Although statins reduce coronary and cerebrovascular morbidity
and mortality in middle-aged individuals, their efficacy and safety in
elderly people is not fully established. Our aim was to test the
benefits of pravastatin treatment in an elderly cohort of men and women
with, or at high risk of developing, cardiovascular disease and stroke.
We did a randomized controlled trial in which we assigned 5804 men
(n=2804) and women (n=3000) aged 70-82 years with a history of, or risk
factors for, vascular disease to pravastatin (40 mg/day; n=2891) or
placebo (n=2913). Baseline cholesterol concentrations ranged from
4.0 mmol/L to 9.0 mmol/L. Follow-up was 3.2 years on average and our
primary endpoint was a composite of coronary death, non-fatal myocardial
infarction, and fatal or non-fatal stroke. Analysis was by
Pravastatin lowered LDL cholesterol concentrations by 34% and
reduced the incidence of the primary endpoint to 408 events compared with
473 on placebo (hazard ratio 0.85, 95% CI 0.74-0.97, p=0.014).
Coronary heart disease death and non-fatal myocardial infarction risk was
also reduced (0.81, 0.69-0.94, p=0.006). Stroke risk was unaffected
(1.03, 0.81-1.31, p=0.8), but the hazard ratio for transient ischemic
attach was 0.75 (0.55-1.00, p=0.051). New cancer diagnoses were more
frequent on pravastatin than on placebo (1.25, 1.04-1.51, p=0.020).

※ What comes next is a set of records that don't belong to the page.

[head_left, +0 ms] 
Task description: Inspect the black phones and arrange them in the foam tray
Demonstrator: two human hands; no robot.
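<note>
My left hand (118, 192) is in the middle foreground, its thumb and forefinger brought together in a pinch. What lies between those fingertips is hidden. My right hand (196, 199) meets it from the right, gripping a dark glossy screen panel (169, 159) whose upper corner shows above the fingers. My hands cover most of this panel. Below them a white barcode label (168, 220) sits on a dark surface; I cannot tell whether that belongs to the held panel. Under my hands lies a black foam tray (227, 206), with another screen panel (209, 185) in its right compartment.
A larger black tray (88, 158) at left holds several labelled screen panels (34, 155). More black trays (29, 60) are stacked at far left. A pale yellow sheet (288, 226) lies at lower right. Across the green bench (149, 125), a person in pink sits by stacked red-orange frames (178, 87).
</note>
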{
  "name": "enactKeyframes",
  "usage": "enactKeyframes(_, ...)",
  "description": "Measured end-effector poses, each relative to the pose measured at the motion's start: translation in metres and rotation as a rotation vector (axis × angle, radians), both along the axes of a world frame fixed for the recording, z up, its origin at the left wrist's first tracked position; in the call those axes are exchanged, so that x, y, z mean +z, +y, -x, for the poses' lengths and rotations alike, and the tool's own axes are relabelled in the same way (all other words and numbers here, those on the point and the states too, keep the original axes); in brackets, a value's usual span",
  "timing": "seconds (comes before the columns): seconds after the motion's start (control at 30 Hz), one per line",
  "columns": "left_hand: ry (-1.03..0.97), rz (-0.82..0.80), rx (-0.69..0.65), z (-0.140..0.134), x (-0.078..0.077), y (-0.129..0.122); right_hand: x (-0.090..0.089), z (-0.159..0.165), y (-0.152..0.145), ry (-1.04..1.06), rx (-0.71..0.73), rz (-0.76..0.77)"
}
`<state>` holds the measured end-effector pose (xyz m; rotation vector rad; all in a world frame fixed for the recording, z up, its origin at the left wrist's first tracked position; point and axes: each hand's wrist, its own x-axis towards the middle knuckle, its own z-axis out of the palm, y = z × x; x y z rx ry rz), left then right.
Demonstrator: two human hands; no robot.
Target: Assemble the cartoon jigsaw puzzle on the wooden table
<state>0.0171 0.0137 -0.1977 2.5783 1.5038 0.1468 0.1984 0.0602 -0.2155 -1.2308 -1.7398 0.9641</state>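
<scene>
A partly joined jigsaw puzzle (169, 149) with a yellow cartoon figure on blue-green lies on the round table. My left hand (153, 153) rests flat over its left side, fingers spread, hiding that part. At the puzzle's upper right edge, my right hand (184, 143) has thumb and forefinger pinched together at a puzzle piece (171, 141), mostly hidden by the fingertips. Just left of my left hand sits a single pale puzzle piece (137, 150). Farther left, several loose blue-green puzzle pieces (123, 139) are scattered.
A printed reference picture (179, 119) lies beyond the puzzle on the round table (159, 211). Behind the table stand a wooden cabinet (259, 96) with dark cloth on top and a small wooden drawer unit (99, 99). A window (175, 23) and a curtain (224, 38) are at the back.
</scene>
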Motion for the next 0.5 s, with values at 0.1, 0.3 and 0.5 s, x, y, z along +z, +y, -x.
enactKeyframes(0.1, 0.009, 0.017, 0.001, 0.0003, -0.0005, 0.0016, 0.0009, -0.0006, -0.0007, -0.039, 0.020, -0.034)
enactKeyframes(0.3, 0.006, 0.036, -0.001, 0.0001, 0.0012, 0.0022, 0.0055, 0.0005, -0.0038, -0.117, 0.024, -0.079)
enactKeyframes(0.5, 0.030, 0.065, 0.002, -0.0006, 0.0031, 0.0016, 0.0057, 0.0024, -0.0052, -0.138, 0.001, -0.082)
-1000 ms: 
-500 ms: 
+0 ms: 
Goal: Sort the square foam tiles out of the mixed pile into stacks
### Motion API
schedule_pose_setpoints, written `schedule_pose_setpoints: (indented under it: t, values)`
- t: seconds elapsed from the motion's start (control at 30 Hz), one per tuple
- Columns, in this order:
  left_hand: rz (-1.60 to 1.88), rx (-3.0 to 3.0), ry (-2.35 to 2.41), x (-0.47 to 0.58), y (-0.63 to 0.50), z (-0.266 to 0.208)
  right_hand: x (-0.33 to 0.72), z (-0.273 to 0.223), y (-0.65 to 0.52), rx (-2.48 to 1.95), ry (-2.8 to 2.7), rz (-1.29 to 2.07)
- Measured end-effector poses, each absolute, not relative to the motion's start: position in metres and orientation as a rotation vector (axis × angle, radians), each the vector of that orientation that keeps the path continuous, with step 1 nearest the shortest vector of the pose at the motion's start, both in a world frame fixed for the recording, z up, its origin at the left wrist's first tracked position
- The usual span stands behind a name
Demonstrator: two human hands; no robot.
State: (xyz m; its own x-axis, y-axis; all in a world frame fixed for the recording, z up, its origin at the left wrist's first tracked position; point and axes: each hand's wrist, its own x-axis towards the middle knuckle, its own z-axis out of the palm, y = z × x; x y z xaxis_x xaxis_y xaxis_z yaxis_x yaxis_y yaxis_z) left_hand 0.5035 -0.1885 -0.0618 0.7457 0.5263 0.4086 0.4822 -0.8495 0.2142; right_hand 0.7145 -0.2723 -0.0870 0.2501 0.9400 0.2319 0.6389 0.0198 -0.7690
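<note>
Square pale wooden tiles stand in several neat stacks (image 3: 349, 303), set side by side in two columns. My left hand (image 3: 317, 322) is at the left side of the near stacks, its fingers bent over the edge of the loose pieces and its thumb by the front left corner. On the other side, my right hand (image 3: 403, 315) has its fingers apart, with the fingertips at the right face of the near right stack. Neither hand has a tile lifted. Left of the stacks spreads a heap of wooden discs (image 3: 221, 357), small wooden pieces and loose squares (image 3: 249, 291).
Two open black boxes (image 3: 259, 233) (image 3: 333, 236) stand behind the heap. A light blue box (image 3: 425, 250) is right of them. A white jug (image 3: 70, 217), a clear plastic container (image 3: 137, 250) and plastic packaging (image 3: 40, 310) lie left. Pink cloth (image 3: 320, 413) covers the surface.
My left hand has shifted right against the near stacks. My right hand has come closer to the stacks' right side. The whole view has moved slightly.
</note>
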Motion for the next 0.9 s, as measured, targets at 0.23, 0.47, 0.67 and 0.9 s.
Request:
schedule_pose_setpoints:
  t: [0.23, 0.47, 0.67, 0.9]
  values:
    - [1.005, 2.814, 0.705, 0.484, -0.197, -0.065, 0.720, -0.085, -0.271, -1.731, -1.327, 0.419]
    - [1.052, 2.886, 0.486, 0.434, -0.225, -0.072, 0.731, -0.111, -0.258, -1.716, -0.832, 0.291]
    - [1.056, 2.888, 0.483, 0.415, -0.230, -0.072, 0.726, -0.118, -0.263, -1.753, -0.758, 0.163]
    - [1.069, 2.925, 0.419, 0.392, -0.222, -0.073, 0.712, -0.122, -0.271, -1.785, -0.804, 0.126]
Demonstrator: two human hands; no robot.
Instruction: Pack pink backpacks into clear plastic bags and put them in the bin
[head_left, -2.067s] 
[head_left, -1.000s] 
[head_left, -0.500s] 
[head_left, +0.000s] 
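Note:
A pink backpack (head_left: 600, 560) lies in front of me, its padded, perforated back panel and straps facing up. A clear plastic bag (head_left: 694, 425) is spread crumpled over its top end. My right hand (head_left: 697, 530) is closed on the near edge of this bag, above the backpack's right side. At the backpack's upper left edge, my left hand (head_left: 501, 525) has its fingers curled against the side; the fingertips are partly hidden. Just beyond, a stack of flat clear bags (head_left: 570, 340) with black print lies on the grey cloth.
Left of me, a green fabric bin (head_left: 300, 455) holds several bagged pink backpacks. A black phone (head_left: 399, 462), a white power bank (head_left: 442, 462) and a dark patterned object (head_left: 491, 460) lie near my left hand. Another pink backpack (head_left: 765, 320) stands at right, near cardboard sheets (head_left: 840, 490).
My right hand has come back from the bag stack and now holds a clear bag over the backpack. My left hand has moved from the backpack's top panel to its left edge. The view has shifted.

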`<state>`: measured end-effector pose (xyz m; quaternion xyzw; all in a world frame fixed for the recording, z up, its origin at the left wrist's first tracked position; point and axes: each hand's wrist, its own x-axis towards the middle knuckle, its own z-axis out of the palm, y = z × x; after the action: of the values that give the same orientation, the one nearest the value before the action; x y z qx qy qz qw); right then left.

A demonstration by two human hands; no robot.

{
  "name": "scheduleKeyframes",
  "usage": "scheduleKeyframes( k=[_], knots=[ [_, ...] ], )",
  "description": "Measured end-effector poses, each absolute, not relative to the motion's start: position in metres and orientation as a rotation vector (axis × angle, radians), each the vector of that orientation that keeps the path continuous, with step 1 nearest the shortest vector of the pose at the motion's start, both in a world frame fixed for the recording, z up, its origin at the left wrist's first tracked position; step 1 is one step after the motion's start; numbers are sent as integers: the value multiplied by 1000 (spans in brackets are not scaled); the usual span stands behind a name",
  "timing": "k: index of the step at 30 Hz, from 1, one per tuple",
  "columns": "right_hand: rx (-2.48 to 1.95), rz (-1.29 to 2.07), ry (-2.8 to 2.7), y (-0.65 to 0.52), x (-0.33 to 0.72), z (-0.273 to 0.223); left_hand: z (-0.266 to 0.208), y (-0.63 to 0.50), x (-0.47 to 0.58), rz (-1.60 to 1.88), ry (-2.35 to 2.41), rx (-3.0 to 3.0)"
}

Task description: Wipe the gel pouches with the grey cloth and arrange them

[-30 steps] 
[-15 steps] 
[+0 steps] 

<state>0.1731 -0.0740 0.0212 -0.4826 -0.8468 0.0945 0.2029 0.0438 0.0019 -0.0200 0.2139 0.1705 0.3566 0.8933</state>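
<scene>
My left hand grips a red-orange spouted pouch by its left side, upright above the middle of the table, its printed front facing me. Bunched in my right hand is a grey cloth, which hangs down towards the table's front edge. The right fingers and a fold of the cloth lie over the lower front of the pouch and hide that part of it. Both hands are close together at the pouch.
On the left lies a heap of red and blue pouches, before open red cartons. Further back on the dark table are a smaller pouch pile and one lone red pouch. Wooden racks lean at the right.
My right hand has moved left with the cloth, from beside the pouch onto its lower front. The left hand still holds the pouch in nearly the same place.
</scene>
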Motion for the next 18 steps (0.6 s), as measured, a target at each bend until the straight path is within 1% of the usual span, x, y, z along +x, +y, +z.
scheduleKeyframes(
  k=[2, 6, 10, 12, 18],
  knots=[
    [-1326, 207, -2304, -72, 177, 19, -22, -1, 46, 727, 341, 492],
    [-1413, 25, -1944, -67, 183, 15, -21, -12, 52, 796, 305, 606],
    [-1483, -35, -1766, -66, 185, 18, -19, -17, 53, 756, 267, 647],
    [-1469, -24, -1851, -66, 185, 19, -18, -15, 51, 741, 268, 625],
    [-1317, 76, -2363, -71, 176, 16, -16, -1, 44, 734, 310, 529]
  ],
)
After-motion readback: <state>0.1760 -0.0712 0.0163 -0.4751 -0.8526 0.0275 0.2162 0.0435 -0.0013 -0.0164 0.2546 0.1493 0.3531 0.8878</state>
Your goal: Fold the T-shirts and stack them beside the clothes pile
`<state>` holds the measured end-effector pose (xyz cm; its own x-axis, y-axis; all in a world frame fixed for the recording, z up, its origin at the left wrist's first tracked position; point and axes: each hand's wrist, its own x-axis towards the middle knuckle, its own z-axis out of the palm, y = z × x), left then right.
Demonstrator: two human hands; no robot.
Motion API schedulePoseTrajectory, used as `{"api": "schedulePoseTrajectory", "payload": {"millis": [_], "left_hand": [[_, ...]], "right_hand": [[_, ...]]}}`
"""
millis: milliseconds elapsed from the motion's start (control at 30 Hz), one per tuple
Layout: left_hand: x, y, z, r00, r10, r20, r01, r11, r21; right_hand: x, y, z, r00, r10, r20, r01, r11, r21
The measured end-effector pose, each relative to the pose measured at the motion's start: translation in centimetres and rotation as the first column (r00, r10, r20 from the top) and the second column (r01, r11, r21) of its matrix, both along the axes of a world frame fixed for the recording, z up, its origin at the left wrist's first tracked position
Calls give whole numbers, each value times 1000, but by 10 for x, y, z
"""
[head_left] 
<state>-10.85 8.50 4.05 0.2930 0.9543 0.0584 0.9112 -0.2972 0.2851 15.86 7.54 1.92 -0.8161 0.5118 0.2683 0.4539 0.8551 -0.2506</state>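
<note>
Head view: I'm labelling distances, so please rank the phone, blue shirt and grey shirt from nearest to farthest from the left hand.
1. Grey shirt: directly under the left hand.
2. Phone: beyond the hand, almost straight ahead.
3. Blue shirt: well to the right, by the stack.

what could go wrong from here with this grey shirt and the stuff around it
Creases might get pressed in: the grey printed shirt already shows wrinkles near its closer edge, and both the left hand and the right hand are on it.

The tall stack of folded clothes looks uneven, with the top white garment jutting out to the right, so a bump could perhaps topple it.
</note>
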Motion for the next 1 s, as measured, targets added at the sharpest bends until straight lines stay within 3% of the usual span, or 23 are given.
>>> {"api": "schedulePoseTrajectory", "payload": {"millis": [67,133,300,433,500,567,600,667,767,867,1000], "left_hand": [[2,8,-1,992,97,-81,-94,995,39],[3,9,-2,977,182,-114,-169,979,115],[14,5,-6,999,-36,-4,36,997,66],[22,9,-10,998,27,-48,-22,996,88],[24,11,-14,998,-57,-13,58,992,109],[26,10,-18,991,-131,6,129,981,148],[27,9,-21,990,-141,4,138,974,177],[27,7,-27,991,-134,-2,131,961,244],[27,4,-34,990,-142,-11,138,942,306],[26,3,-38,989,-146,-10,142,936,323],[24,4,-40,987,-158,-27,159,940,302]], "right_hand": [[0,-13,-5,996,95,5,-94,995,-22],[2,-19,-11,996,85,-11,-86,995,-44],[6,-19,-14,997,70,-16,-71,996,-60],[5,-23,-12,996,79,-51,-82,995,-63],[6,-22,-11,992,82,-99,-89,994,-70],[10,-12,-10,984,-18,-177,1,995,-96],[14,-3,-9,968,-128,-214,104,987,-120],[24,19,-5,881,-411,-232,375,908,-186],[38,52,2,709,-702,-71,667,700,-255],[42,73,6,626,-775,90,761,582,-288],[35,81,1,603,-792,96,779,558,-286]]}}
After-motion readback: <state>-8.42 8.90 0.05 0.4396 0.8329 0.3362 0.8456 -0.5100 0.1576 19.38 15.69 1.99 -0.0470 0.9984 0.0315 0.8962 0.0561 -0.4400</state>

However, incorporation of this finding in a meta-analysis of all
pravastatin and all statin trials showed no overall increase in
risk. Mortality from coronary disease fell by 24% (p=0.043) in the
pravastatin group. Pravastatin had no significant effect on
cognitive function or disability.
Pravastatin given for 3 years reduced the risk of coronary disease
in elderly individuals. PROSPER therefore extends to elderly
individuals the treatment strategy currently used in middle-aged people.